Optometryści, po blisko 40 latach starań, wykonują już oficjalnie zawód medyczny. Regulacja zawodu optometrysty zapewni – paradoksalnie – większy dostęp do tych usług. Wraz z wpisem na listę zawodów medycznych usunięta zostaje bowiem formalna bariera związana z finansowaniem wizyt u optometrystów ze środków NFZ. Być może Polska zdążyła na ostatni dzwonek, ponieważ krótkowzroczność i inne wady wzroku są prawdziwą plagą współczesności.
Na mocy ustawy z 17 sierpnia 2023 r. o niektórych zawodach medycznych, która weszła w życie 26 marca, zawód optometrysty stał się zawodem medycznym. Taka potrzeba zgłaszana była przez środowisko, już od lat 80. ubiegłego wieku. To pierwszy z wielu kroków w dobrą stronę, jeśli chcemy jako społeczeństwo stawić czoła coraz bardziej powszechnym problemom ze wzrokiem, nie tylko u dorosłych, ale przede wszystkim u dzieci.
„To nasz ogromny sukces jako środowiska. Co ważne, nasze postulaty wspierali także lekarze okuliści, którzy od lat są przeciążeni. Zagadnienia diagnostyczne i profilaktyka są niezbędne, ale nie muszą zajmować się nimi lekarze. Będą oni mogli nareszcie skupić się na leczeniu chorób oczu i wykonywaniu zabiegów okulistycznyc” – mówi cytowany w komunikacie Bartosz Tomczak, Dyrektor ds. Edukacji w Polskim Stowarzyszeniu Soczewek Kontaktowych (PSSK).
Optometrysta ma prawo do: badania wzroku, korygowania wad wzroku, diagnostyki widzenia obuocznego (w tym zezów), doboru soczewek kontaktowych, w tym również soczewek specjalistycznych (np. do stożka rogówki), rehabilitacji widzenia, doboru pomocy dla osób słabowidzących, a także – co warto podkreślić – diagnozowania chorób oczu i współpracy z lekarzem okulistą. Największym problemem jest jednak nadal krótkowzroczność. Według prognoz Światowej Organizacji Zdrowia, w 2050 roku będzie dotyczyć ponad połowy wszystkich ludzi. To właśnie optometryści dysponują odpowiednią wiedzą i narzędziami do skutecznego, a przede wszystkim odpowiedzialnego, ograniczenia przyrostu tej wady u pacjentów niezależnie od ich wieku.
„Obrazowo można powiedzieć, że badamy wzrok jako część całego człowieka, zamiast traktować pacjenta jak “chodzące oczy” w oderwaniu od pozostałych systemów. Napięcie mięśniowe, postawa, oddech – to wszystko ma wpływ na nasz wzrok, a szczególnie dotyczy to dzieci w okresie intensywnego wzrostu, czyli od niemowlęctwa po wczesne lata szkolne” – wyjaśnia Tomczak. – „Jesteśmy przekonani, że nowe uprawnienia i obowiązki pozwolą lepiej mierzyć się z cywilizacyjnymi wyzwaniami, jakimi są dolegliwości wzroku. To będzie też nowy zastrzyk motywacji dla całego środowiska, aby jeszcze bardziej doskonalić kompetencje”.

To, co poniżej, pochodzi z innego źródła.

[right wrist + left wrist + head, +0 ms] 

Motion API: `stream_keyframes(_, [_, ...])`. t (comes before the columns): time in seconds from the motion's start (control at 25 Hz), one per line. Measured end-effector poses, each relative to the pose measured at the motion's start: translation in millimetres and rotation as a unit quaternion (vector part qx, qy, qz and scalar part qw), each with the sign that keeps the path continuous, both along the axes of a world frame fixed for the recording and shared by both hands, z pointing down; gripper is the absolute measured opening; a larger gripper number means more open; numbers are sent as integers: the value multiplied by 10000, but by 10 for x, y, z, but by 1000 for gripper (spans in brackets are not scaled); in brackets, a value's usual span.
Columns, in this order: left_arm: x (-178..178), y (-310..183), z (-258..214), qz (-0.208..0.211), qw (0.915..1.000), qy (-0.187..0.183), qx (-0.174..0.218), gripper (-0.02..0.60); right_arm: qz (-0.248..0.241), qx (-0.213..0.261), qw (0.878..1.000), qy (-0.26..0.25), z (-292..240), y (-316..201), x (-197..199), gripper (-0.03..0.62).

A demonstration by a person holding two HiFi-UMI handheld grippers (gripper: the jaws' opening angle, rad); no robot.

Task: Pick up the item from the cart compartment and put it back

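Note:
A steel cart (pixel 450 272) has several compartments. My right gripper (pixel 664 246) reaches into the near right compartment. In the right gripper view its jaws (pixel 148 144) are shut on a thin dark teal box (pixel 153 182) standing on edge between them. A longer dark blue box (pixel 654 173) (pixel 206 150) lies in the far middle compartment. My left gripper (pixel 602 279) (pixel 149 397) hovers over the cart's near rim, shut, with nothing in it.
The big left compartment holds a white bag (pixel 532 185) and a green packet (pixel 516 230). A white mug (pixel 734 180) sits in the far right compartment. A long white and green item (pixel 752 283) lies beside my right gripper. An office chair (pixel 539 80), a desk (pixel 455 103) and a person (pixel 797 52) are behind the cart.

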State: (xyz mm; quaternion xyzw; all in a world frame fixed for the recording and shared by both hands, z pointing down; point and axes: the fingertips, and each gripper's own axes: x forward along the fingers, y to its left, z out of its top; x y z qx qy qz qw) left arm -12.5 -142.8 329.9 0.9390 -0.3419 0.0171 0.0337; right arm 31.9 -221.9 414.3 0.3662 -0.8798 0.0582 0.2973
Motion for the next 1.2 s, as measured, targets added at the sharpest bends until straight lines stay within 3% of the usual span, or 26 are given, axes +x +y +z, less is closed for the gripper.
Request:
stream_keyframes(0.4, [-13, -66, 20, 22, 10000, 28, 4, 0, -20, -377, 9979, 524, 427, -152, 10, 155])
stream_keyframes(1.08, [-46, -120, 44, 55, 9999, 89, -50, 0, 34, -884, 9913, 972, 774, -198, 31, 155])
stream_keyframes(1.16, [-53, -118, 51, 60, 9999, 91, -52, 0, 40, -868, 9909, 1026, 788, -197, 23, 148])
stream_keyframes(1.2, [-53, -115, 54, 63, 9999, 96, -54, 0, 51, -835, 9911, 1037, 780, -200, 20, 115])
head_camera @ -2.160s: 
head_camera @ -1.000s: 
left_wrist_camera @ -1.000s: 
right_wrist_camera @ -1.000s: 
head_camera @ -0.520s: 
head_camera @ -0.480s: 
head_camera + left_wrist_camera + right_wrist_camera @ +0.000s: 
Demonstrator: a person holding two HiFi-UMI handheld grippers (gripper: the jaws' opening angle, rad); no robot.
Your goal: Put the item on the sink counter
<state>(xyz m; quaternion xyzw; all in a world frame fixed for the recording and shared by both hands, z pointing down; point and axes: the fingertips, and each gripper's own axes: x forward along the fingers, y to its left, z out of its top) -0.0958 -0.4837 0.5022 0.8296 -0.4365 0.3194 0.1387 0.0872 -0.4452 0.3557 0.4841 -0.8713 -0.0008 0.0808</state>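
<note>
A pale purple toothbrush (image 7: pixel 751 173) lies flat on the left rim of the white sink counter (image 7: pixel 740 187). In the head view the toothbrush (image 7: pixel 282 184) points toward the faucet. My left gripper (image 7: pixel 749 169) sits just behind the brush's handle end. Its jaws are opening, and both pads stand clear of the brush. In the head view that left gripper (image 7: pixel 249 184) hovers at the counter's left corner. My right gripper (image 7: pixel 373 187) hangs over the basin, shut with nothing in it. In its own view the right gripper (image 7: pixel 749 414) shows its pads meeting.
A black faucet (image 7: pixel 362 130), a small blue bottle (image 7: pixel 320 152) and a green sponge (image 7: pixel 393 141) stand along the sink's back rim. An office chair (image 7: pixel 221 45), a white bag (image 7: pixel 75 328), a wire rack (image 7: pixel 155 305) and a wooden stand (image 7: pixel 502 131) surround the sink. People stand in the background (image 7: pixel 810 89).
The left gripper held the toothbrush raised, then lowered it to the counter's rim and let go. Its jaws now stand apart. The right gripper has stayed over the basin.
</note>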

Wpisanie optometrystów na listę zawodów medycznych usuwa formalne bariery i otwiera w przyszłości drogę do wystawiania przez nich recept refundowanych (na okulary korekcyjne, soczewki kontaktowe, pomoce wzrokowe dla osób słabowidzących) i skierowań na zabiegi okulistyczne. To także pierwszy krok do bezpłatnych wizyt.
Optometryści mogą być specjalistami pierwszego kontaktu dla dolegliwości wzrokowych. Jeżeli zajmą się oni diagnostyką i doborem soczewek (okularowych i kontaktowych), a dostęp do ich gabinetów będzie bardziej powszechny i finansowany z NFZ, będziemy na dobrej drodze do rozładowania kolejek do okulistów.
„To jedna z istniejących od lat bolączek systemu ochrony zdrowia, ale teraz mamy ogromną szansę, żeby ją zniwelować” – pointuje Tomczak.